The integrating module of NEMS controls the execution of each of the component
modules. To facilitate modularity, the components do not pass information
to each other directly but communicate through a central data storage location.
This modular design provides the capability to execute modules individually,
thus allowing decentralized development of the system and independent analysis
and testing of individual modules. This modularity allows use of the methodology
and level of detail most appropriate for each energy sector. NEMS solves
by calling each supply, conversion, and end-use demand module in sequence
until the delivered prices of energy and the quantities demanded have converged
within tolerance, thus achieving an economic equilibrium of supply and
demand in the consuming sectors. Solution is reached annually through the
projection horizon. Other variables are also evaluated for convergence
such as petroleum product imports, crude oil imports, and several macroeconomic
indicators.
Each NEMS component also represents the impact and cost of legislation
and environmental regulations that affect the sector and reports key emissions.

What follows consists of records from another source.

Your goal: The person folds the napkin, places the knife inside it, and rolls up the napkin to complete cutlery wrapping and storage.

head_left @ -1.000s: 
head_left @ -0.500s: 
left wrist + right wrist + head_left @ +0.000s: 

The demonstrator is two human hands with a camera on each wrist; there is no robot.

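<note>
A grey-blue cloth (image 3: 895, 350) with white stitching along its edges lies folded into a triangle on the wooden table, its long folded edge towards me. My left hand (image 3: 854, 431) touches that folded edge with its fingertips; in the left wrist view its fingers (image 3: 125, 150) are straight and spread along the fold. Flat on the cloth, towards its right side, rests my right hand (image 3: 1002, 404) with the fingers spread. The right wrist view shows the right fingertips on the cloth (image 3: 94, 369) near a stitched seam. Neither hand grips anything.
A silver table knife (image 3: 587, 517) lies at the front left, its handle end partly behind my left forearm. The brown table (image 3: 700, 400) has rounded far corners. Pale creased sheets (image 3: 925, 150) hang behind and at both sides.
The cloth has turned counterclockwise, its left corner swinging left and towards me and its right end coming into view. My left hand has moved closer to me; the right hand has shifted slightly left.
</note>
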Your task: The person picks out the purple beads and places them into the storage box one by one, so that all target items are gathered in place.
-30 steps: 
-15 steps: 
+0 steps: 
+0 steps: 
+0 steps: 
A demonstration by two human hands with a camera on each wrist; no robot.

NEMS reflects all current legislation and environmental regulations that
are defined sufficiently to be modeled as of October 31, 2005, such as
the Energy Policy Act of 2005 and 1992 the Clean Air Act Amendments (CAAA),
and the costs of compliance with regulations such as the Clean Air Interstate
Rule (CAIR) and Clean Air Mercury Rule (CAMR) both of which were finalized
and published on the U.S. Environmental Protection Agency web page in March
2005 and in the Federal Register in May 2005. The potential impacts of
pending or proposed legislation, regulations, or standardsor of sections
of legislation that have been enacted but that require funds or implementing
regulations that have not been provided or specifiedare not reflected
in the sectors. A list of the specific Federal and selected State legislation
and regulations included in the AEO, including how they are incorporated,
is provided in Appendix A.
Component Modules
The component modules of NEMS represent the individual supply, demand,
and conversion sectors of domestic energy markets and also include international
and macroeconomic modules. In general, the modules interact through values
representing the prices of energy delivered to the consuming sectors and
the quantities of end-use energy consumption. This section provides brief
summaries of each of the modules.
Macroeconomic Activity Module
The Macroeconomic Activity Module provides a set of essential macroeconomic
drivers to the energy modules and a macroeconomic feedback mechanism within
NEMS. Key macroeconomic variables include gross domestic product (GDP),
industrial output, interest rates, disposable income, prices, new housing
stats, new light duty vehicle sales, and employment. This module uses the
following Global Insight models: Macroeconomic Model of the U.S. Economy,
National Industry Model, and National Employment Model. In addition, EIA
has constructed a Regional Economic and Industry Model to forecast regional
economic drivers and a Commercial Floorspace Model to forecast 13 floorspace
types in 9 Census Divisions. The accounting framework for industrial output
uses the North American Industry Classification System (NAICS).
International Module
The International Module represents world oil markets, calculating the
average world oil price and computing supply curves for five categories
of imported crude oil for the Petroleum Market Module (PMM) of NEMS, in
response to changes in U.S. import requirements. In addition, seventeen
international petroleum product supply curves, including curves for oxygenates
and unfinished oils, are also calculated and provided to the PMM. A world
oil supply/demand balance is created, including estimates for 16 oil consumption
regions and 19 oil production regions. The oil production estimates include
both conventional and nonconventional supply recovery technologies.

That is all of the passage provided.